Schwarber has a walk and three hitless at-bats worth of preparation. Now he’s going to face Corey Kluber. This seems bad.
And in the saddest scenario, Schwarber looks overmatched. Even worse, he’s overmatched in a way that directly affects the outcome of a game. Bases loaded, one out, a sac fly could tie the game in the ninth, and Schwarber rolls over a grounder to second. Because of course he did. He hasn’t seen a Cody Allen-quality pitch in almost a year. Here, you pretend you’re a batter who hasn’t seen a lot of live pitching for months:
If there’s a silver lining to this scenario, it’s that Schwarber will be insulated from a lot of the blame. The brain trust would take the brunt of it, but even that’s unfair. The Cubs have Schwarber available, so why wouldn’t they use him? Because he’s rusty? Maybe his bat is just un-tired. Probably didn’t think of that.
The raddest scenario
Clearly, Schwarber being a neo-Gibson to erase 108 years of sadness is the hero Cubs fans so desperately need in these troubled times. Imagine if the big World Series-deciding hit came from Schwarber, the player who was carried off the field in the first oh-no-we’re-doomed moment of 2016.

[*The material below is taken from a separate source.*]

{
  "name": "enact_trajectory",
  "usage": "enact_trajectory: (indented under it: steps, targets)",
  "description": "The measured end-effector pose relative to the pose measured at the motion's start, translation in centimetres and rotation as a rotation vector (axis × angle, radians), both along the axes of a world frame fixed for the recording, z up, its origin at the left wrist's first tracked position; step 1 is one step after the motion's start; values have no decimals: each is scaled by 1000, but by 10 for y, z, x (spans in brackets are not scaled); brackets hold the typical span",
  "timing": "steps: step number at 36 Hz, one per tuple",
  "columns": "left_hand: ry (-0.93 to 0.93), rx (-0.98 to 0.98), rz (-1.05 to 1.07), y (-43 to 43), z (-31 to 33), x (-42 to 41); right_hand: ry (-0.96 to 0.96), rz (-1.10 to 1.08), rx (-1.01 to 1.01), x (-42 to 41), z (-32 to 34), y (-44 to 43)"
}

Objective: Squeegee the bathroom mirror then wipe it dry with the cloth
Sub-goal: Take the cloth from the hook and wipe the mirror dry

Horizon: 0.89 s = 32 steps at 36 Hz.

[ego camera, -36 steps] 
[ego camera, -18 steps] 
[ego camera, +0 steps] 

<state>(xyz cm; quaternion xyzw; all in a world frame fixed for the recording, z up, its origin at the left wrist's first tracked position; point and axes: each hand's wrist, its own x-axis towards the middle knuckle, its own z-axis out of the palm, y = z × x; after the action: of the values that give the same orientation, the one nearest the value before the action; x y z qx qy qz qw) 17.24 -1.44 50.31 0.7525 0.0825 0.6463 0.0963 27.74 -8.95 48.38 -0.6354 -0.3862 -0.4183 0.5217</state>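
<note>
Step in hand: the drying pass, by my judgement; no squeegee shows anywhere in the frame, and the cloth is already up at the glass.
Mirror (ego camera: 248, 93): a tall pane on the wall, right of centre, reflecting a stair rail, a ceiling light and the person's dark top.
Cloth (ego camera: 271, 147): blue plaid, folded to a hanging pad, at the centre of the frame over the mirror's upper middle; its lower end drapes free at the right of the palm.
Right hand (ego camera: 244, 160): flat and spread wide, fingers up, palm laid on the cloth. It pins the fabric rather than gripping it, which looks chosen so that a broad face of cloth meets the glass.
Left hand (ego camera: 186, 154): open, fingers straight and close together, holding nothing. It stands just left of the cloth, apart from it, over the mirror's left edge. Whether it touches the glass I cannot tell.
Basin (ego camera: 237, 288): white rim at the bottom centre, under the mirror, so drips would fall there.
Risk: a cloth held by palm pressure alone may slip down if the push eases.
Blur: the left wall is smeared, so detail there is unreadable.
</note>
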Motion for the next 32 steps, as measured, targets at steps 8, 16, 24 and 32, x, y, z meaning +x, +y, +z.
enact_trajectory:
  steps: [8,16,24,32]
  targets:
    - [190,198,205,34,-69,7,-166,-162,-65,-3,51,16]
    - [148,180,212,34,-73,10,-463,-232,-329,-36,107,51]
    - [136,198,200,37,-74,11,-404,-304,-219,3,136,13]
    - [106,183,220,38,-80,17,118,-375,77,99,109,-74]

The Cubs had everything going for them — a young core, a bright front office, an ownership group that would spend to fill in the gaps — and before the first damned week is over, one of the pieces of that young core is out for the year. If you weren’t a Cubs fan who thought, “Oh. So this is how it happens. This is how the doom envelops us,” you weren’t paying attention.

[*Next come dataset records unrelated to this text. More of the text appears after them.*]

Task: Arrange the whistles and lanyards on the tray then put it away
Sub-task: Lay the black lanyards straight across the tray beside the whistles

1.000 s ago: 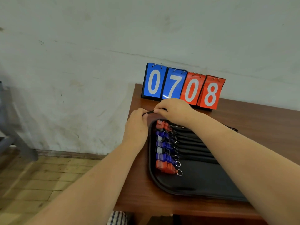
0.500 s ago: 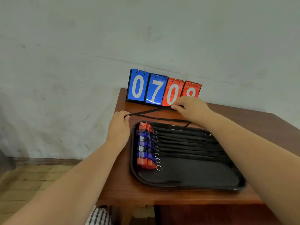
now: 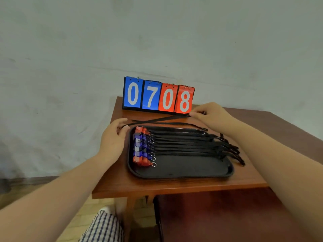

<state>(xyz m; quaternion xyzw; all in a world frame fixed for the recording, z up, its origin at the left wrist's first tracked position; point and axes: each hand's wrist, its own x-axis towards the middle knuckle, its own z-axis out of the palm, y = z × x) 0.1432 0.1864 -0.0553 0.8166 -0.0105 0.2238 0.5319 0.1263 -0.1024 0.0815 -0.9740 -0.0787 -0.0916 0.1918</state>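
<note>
A black tray lies on the wooden table. Along its left side stand several red and blue whistles in a column, their black lanyards running right in parallel and hanging over the tray's right rim. Behind the tray a loose black lanyard is stretched across the table. My left hand pinches its left end by the tray's back left corner. My right hand pinches its right end near the scoreboard's red 8.
A flip scoreboard reading 0708 stands at the table's back edge against the wall. The table's left edge drops to a wooden floor. A striped trouser leg shows below the front edge.
My right hand has slid right along the loose lanyard, pulling it out straight, while my left hand has kept its left end. The camera has pulled back.
</note>
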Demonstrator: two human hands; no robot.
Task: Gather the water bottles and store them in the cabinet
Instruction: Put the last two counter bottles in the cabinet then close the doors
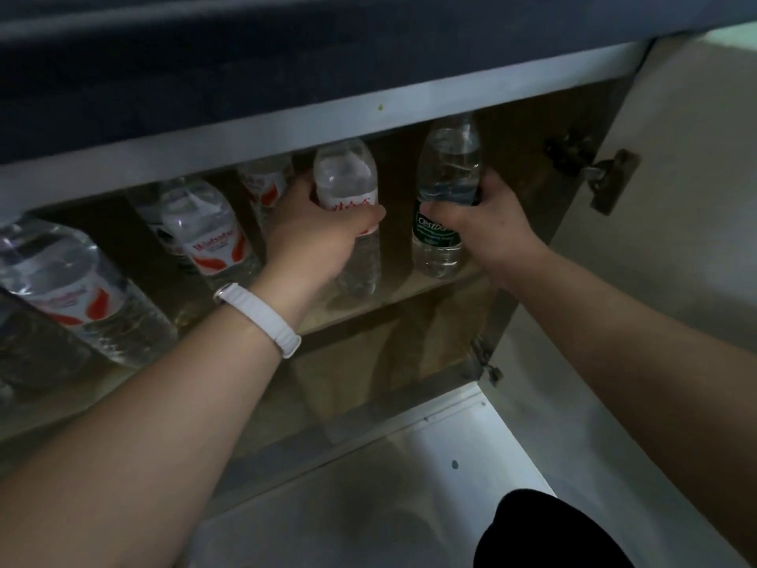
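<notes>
Dim cabinet shelf [413,295] already holds bottles, left hand [323,235] gripping the red-label bottle [348,186], right hand [483,223] clamping the green-label bottle [444,174], probably to stand both upright

the left hand [323,235] is gripping a clear bottle [346,178] showing red lettering on white; the right hand [483,223] is gripping a second bottle [448,157] wearing dark green.
</notes>
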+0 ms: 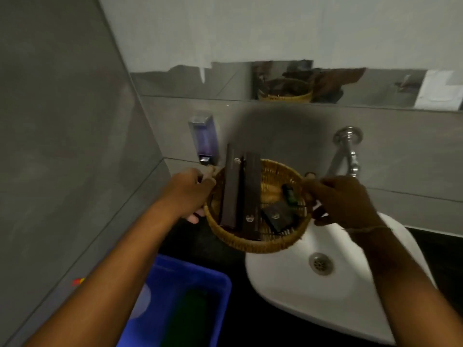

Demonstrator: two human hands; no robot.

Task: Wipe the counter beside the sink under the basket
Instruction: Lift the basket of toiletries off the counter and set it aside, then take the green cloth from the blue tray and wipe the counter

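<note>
A round woven basket (255, 242) hangs in the air over the dark counter (200, 244) and the left rim of the white sink (288, 279). My left hand (193, 189) grips its left rim and my right hand (343, 199) grips its right rim. Inside it lie two long dark brown boxes (234, 191), a small dark packet (276, 215) and a little dark green bottle (290, 194). No cloth shows in either hand.
A blue plastic tub (213, 279) with a dark green thing in it stands on the counter at the front left. A soap dispenser (204, 136) hangs on the grey tiled wall, a chrome tap (347, 151) juts out over the sink, and a mirror strip runs above.
</note>
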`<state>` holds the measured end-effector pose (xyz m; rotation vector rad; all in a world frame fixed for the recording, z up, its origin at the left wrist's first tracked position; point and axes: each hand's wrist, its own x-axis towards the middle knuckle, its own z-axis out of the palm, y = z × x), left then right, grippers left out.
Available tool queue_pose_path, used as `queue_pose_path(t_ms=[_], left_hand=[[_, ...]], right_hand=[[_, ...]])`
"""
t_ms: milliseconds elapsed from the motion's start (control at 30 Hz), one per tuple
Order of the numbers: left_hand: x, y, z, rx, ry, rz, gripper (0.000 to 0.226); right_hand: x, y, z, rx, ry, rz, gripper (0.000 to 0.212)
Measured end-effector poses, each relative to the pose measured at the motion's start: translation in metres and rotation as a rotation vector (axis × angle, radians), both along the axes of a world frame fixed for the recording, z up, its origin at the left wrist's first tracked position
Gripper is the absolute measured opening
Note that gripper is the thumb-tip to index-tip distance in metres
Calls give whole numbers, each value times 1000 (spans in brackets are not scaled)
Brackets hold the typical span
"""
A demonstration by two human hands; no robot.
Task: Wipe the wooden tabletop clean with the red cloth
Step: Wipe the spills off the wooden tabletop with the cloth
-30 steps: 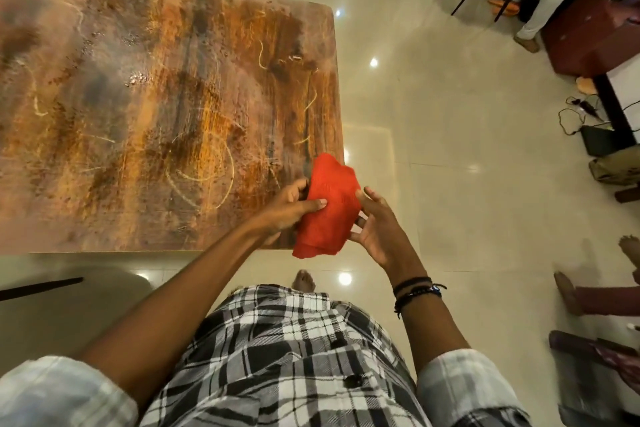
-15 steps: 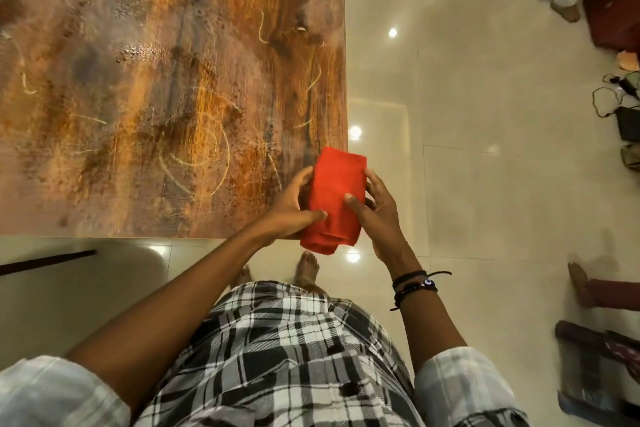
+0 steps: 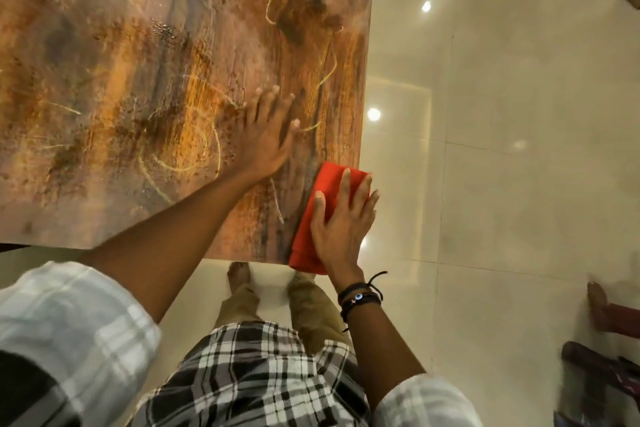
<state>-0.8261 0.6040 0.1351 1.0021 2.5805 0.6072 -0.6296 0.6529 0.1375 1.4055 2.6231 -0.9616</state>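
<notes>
from the head view, the folded red cloth [image 3: 320, 218] lies at the near right corner of the wooden tabletop [image 3: 145, 80], its near end hanging over the edge. the right hand [image 3: 341, 227] presses it flat with straight fingers. the left hand [image 3: 265, 139] rests spread on the wood nearby.

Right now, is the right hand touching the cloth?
Touching. The head view shows the right hand lying flat on the cloth, with its fingers straight across the top.
</notes>
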Motion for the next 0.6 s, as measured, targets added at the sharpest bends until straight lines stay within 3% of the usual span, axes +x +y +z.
queue_pose_path(t_ms=[200, 600], left_hand=[[-8, 7, -36, -113, 221, -71, 51], [-8, 12, -40, -157, 285, -47, 54]], right_hand=[[-6, -1, -20, 247, -138, 140, 76], [-111, 85, -31, 366, -103, 233, 67]])
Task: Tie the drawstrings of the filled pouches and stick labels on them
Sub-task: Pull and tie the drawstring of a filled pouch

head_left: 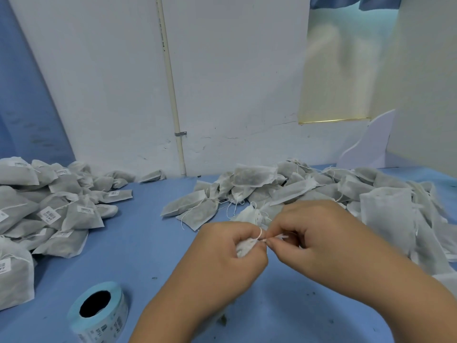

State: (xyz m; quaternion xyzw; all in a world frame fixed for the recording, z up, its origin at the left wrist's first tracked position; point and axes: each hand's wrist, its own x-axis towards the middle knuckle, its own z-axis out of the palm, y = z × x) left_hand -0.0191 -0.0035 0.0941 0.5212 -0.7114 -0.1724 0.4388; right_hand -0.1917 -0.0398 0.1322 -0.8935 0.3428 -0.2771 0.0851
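Left hand grips pouch; right hand pinches drawstring.

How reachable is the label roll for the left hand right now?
Probably yes, once freed: only bare table separates the left hand from the label roll, but it is gripping a pouch whose drawstring the right hand pinches.

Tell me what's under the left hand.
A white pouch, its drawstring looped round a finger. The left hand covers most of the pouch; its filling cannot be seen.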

The only thing that went unexpectedly awry for the Cubs in their historic season was Schwarber missing the season. Well, take a gander. He’s back. And if he gets the big hit that gives the Cubs their first title in over a century, it will be the biggest anti-curse the baseball gods have ever offered. What an olive branch that would be.

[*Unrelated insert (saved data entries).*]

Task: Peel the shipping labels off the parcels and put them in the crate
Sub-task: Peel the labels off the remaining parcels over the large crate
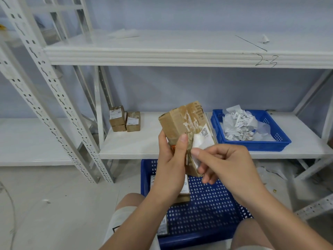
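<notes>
Bare forearms [146, 215]; off-white shorts [121, 216]; dark hem patch [116, 229].

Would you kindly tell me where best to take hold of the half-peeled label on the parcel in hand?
Pinch the lifted white lower flap of the label, coming from the right, where the right hand pinches it. Its QR-code end looks stuck to the parcel, which the left hand grips.

- A storeroom or parcel depot: white slotted-steel shelving [54, 98] stands against a pale wall [180, 87].
- One shelf edge carries a handwritten mark [266, 60], "2-3".
- Small labelled cardboard parcels [124, 121] sit stacked on the lower shelf [137, 145].
- A blue perforated crate [252, 146] is on that shelf, a second crate [207, 204] on the floor [54, 204].
</notes>
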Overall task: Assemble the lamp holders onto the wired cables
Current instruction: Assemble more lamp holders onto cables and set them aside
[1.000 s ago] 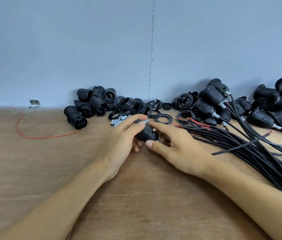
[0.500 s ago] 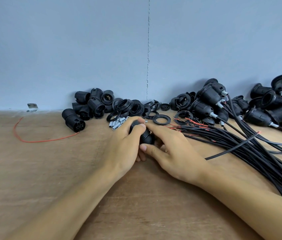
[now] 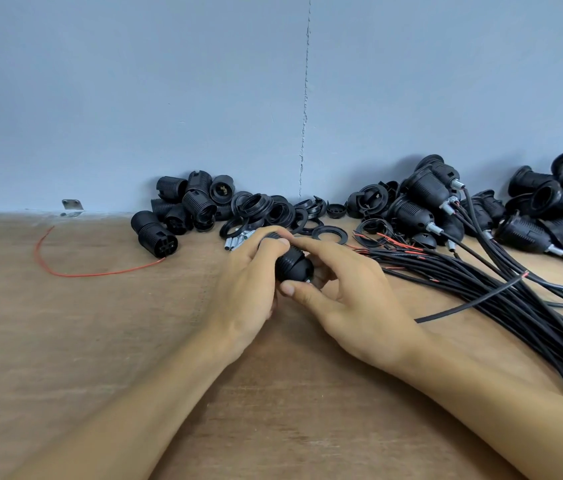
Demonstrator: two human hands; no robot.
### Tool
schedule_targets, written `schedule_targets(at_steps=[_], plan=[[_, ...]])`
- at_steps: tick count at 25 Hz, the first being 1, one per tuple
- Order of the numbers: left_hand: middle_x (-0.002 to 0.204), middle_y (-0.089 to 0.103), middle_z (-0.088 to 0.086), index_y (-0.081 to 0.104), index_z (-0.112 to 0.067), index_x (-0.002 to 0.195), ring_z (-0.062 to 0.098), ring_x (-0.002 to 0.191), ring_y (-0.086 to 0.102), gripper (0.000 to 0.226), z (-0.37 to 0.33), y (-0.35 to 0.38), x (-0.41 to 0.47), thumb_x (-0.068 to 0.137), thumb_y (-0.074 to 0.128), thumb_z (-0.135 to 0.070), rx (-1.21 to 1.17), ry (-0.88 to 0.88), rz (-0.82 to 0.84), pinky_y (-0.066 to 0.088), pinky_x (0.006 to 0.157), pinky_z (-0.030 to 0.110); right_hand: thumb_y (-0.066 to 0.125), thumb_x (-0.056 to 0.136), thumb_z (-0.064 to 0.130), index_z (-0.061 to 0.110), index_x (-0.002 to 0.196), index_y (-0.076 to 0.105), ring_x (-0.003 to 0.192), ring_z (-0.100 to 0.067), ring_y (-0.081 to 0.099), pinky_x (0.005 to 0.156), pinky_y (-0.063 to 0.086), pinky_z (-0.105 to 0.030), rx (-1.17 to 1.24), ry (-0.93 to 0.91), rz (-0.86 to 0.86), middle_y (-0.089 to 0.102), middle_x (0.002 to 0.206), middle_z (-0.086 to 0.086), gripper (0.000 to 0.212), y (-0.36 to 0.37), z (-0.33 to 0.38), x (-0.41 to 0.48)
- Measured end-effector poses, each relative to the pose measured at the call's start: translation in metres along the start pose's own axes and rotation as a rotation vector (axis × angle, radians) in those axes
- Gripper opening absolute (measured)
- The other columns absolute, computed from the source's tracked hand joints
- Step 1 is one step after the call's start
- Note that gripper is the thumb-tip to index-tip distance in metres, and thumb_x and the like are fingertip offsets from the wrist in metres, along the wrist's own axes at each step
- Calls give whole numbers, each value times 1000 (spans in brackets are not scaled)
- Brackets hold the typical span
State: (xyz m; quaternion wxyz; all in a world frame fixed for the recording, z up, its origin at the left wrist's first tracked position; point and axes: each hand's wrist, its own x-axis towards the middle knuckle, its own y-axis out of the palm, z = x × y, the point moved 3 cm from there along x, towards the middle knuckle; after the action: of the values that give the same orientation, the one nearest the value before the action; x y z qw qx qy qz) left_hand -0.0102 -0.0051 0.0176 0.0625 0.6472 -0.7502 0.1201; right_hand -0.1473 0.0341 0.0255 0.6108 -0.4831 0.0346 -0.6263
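A black threaded lamp holder (image 3: 294,264) lies between both hands at the middle of the wooden table. My left hand (image 3: 249,289) wraps its fingers over the holder's far end. My right hand (image 3: 349,299) pinches the rounded near end with thumb and forefinger. A thick bundle of black cables (image 3: 501,299) with red wire tips fans out to the right of my right hand. Much of the holder is hidden by my fingers.
Loose black holder bodies (image 3: 183,209) and threaded rings (image 3: 266,209) are heaped against the blue wall. Small metal tubes (image 3: 237,240) lie just past my left hand. Holders fitted on cables (image 3: 425,209) pile up at the back right. A stray red wire (image 3: 65,268) curls at left.
Both hands stay on the holder and have turned it a little; my right thumb has shifted under its rounded end. The camera view has tilted slightly.
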Motion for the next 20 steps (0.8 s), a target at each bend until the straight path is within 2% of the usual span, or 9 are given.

The unifying theory of all these scenarios? It’s what you would do. Rob Zastryzny has a fine future ahead of him, but the Cubs can make do without that extra pitcher. Especially when he’s exchanged for beef and thunder — a big, jagged lightning bolt of tenderloin coming out of the sky, scaring the hell out of the locals. This doesn’t have to work. It doesn’t have to be remembered.
But it has a chance to be absolutely perfect. Welcome back, Kyle Schwarber. My only regret is that the game couldn’t be 27 different at-bats between him and Danny Salazar.